Su mal padre la ha abandonado delante de los ancianos de este lugar y a la vista de todos los presentes, incluidos mi nieto y yo mismo, de modo que si eres tú quien habla ahora por ella, respóndeme por ella. José se echó a reír.

Nadie más dijo una palabra, ni se movió, ni siquiera respiró más fuerte.

Pero José río y miró el techo. Sus cabellos blancos ya estaban secos, y sus ojos húmedos refulgían al resplandor de las brasas. Río como si estuviera soñando.

– Ay, Hananel -dijo-. Cuánto te he echado de menos, y ni siquiera lo sabía.

– Sí, y yo también te he echado de menos, José. Y ahora, antes de que lo digáis vosotros, hombres listos, dejadme decirlo a mí: la chica es inocente; era inocente ayer y es inocente hoy.
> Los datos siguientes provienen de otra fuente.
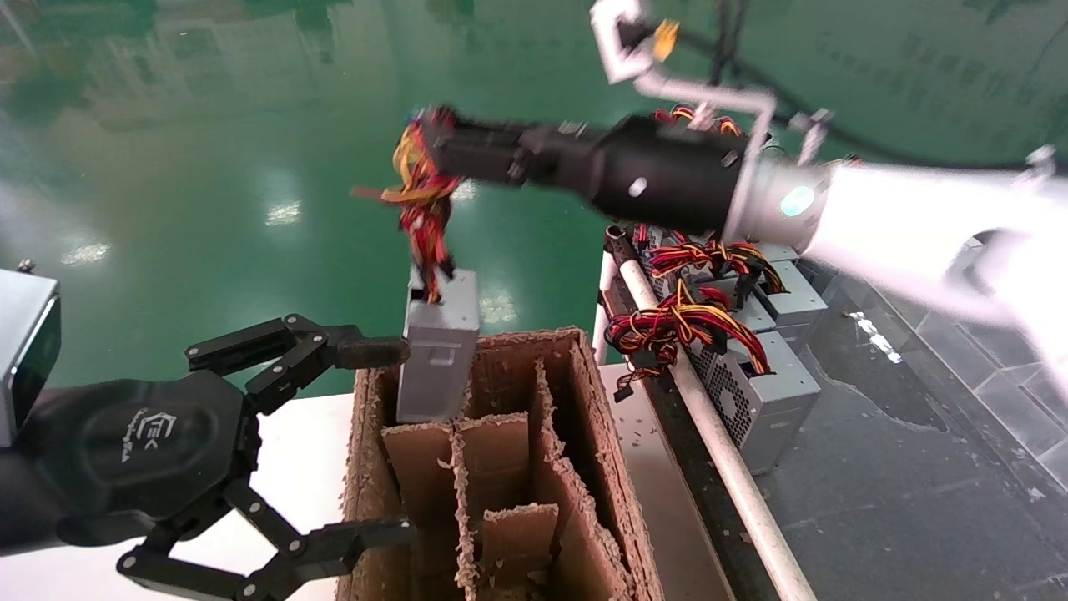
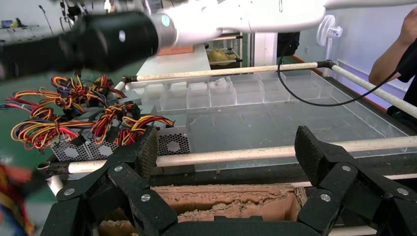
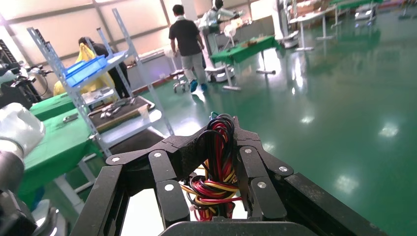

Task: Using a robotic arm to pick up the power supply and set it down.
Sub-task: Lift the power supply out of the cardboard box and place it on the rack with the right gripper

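Glossy green floor (image 1: pixel 250 125) spreads behind a worn cardboard box (image 1: pixel 501 467) with ragged inner dividers, which stands on a white desk (image 1: pixel 300 451). Taking that box as the landmark: the power supply (image 1: pixel 440 351), a small grey metal unit, stands upright with its lower end inside the box's far-left compartment and its upper half above the rim. Its wire bundle (image 1: pixel 421 200) of red, yellow, orange and black leads rises straight up from its top.

Above the box's far edge, the right arm (image 1: pixel 909 221) reaches across from the right, and the right tool (image 1: pixel 430 150) is closed on the upper part of that wire bundle; the right wrist view shows the leads pinched between its black fingers (image 3: pixel 253 169). The grey casing hangs beneath, not held directly.

Just left of the box, the left tool (image 1: pixel 380 438) sits low with its fingers spread wide and nothing between them; its upper fingertip (image 1: pixel 371 351) lies right beside the grey casing, and whether they touch cannot be told.

Right of the box, beyond a white rail (image 1: pixel 709 426), several similar grey units (image 1: pixel 755 392) with coloured wires lie grouped on a dark tray (image 1: pixel 876 434).
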`<action>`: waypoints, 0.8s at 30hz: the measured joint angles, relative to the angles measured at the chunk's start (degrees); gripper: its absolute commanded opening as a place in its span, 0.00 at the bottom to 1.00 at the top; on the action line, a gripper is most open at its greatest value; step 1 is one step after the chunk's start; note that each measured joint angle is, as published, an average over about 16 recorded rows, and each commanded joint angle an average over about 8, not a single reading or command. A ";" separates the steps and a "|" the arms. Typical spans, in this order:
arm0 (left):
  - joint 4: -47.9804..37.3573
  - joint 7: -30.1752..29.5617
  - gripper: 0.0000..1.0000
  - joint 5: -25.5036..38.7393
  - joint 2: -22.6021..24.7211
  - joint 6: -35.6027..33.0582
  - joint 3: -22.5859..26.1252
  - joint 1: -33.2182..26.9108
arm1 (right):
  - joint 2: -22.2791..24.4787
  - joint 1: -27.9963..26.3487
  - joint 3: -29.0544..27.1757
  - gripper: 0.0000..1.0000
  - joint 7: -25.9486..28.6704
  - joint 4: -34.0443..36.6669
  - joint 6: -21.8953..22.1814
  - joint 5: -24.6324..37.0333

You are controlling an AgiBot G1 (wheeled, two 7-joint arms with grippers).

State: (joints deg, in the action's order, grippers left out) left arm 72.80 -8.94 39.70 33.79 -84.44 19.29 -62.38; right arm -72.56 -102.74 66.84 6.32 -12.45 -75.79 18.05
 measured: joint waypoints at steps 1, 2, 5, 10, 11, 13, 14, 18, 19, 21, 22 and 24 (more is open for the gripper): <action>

Y es muy joven.

– Amén -dije.

– Pero no es pobre -observó Santiago-. Tiene dinero que viene de su madre, y tendrá un contrato de matrimonio como es debido, refrendado en esta misma habitación antes de estar prometida ni casada con nadie, y será una novia desde que salga por esta puerta hasta su noche de bodas.

Hananel asintió.

– Trae la tinta y el pergamino -dijo-. Ah, escuchad cómo llueve. ¿Qué posibilidades tengo de dormir bajo mi propio techo esta noche?

– Nos sentiremos honrados de que duermas en nuestra casa, señor -dije, y Santiago me respaldó musitando algunas palabras llenas de orgullo.

Todo el mundo insistió en la invitación. Mi madre y la vieja Bruria corrieron a preparar potaje y pan caliente.

Desde algún lugar de la casa, por encima del piso bajo, oí un murmullo de voces femeninas que dominaba incluso el tabaleo constante de la lluvia. Vi volver a Mará, aunque no me había dado cuenta de que se hubiera ido. De modo que Abigail estaba ya enterada de lo que ocurría, mi preciosa y angustiada Abigail.

Tía Esther trajo varias hojas de pergamino, tinta y pluma.

– Escribid, escribid -dijo Hananel en tono alegre-. Escribid que todo lo que corresponde a la herencia de su madre es suyo, de acuerdo con la costumbre pública, privada, escrita y no escrita, y con la tradición inveterada, sólo objetable mediante consenso de las partes, y de acuerdo con la propia declaración de la interesada, no obstante la negativa de su padre. Escribidlo.

– Señor -dijo mi madre-. Esto es todo lo que podemos ofrecerte, me temo, un poco de potaje, pera el pan está recién hecho y caliente.

– Es un banquete, hija mía -dijo él, e inclinó la cabeza con gravedad-.

Conocí a tu padre y le tuve en estima. Éste es un buen pan. -Le dedicó una sonrisa, y luego miró ceñudo a Santiago-. Y tú, ¿qué estás escribiendo? -¡Cómo! Escribo exactamente lo que has dicho.